The world's largest oil firm hopes to avert production cuts by rerouting oil to its Red Sea port of Yanbu but sources, including buyers, traders and analysts, said the East-West Pipeline had limited capacity and could become a target of attacks by Iran's allies.
The pipeline has a capacity of 5 million barrels per day (bpd) and in 2019 was able to temporarily handle 7 million bpd after natural gas liquid pipelines were converted to carry crude.
Saudi Arabia produced just over 10 million bpd of crude in January, according to OPEC secondary sources.
Aramco has informed some buyers of its Arab Light crude that they must load cargoes at Yanbu, three sources said, adding the company will assess demand and crude availability and inform the buyers.
"There are logistical trade-offs involved, including the reduction of NGLs takeaway capacity and what rate the Yanbu crude terminal on the Red Sea can sustainably load vessels at," said Richard Bronze, co-founder of consultancy Energy Aspects.
Crude loadings at Yanbu hit a peak of just under 1.5 million bpd in April 2020, Kpler data showed.

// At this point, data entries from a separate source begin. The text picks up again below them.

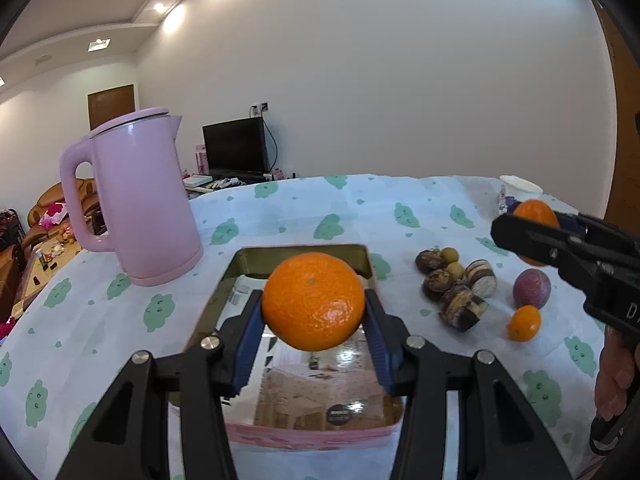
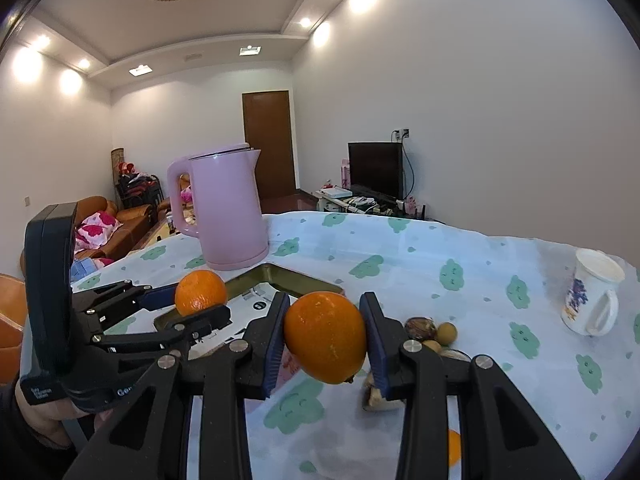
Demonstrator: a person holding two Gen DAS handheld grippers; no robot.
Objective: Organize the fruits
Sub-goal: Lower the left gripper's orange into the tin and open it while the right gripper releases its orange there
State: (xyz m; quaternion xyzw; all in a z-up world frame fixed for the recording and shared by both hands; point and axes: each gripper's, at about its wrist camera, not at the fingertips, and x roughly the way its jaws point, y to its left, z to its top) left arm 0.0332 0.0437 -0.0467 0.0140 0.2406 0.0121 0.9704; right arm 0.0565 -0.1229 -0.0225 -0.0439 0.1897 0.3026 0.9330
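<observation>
My left gripper (image 1: 314, 304) is shut on a big round orange (image 1: 313, 300), held above a shallow pink-sided tin tray (image 1: 312, 434) with a mirror-like bottom. In the right wrist view the same left gripper (image 2: 196, 300) and its orange (image 2: 200, 292) hover over the tray (image 2: 308, 282). My right gripper (image 2: 325, 340) is shut on a smaller oval orange (image 2: 326, 336); the left wrist view shows it at the right edge (image 1: 534, 226). On the cloth lie several dark brown fruits (image 1: 452, 288), a purple fruit (image 1: 531, 289) and a tiny orange (image 1: 524, 323).
A tall pink kettle (image 1: 140, 196) stands left of the tray. A white flowered mug (image 2: 592, 298) sits at the table's far right. The table wears a white cloth with green prints (image 1: 360, 208). A person's hand (image 1: 616, 380) holds the right gripper.
</observation>
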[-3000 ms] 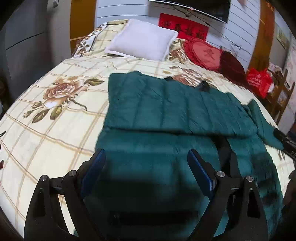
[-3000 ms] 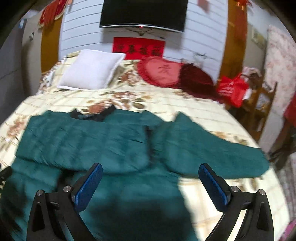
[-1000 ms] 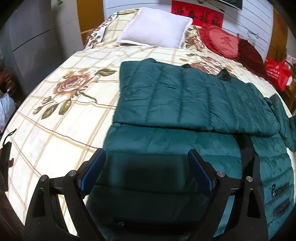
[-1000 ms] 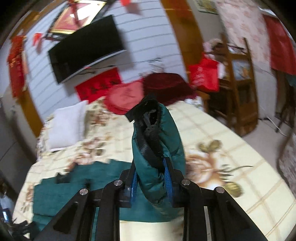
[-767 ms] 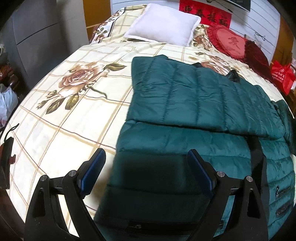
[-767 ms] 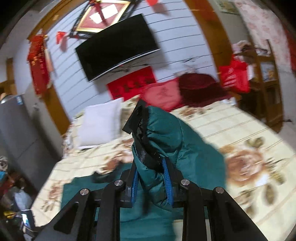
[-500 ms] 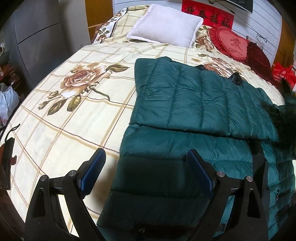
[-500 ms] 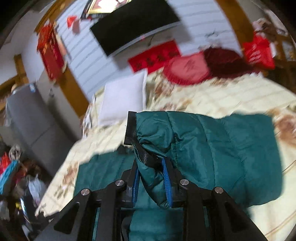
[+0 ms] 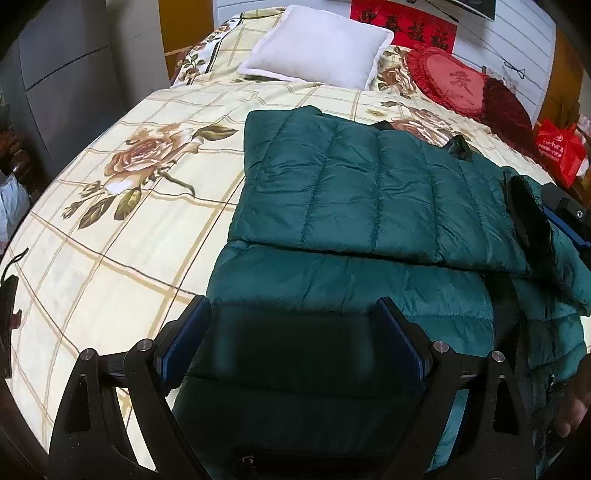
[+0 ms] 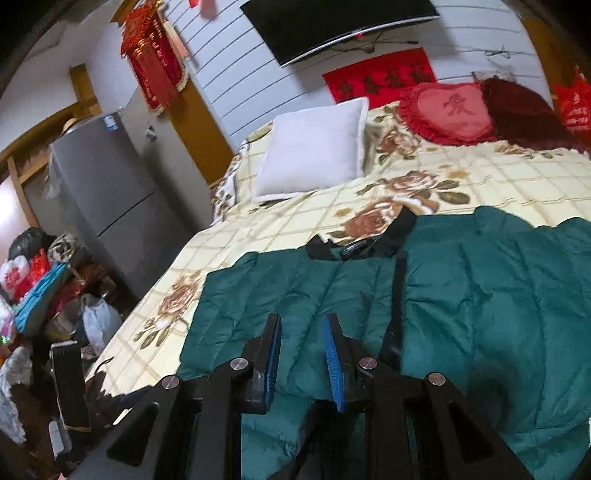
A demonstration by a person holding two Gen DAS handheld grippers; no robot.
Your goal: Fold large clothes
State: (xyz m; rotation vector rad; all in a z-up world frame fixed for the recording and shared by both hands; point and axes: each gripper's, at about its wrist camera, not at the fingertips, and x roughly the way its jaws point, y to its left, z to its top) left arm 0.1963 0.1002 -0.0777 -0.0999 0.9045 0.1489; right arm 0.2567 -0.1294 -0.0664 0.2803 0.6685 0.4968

Aramco declined to comment.
It shut its largest domestic refinery at Ras Tanura on Monday, a source said, after a drone attack.
An industry source earlier told Reuters the company is reviewing all options to bypass the strait, including using the pipeline, which runs from the Abqaiq oilfield.
Global oil and gas prices jumped on Tuesday as the U.S.-Israeli war on Iran impacted energy production and exports from the Middle East, with Tehran attacking ships and energy facilities, closing navigation in the Gulf and forcing production stoppages from Qatar to Iraq.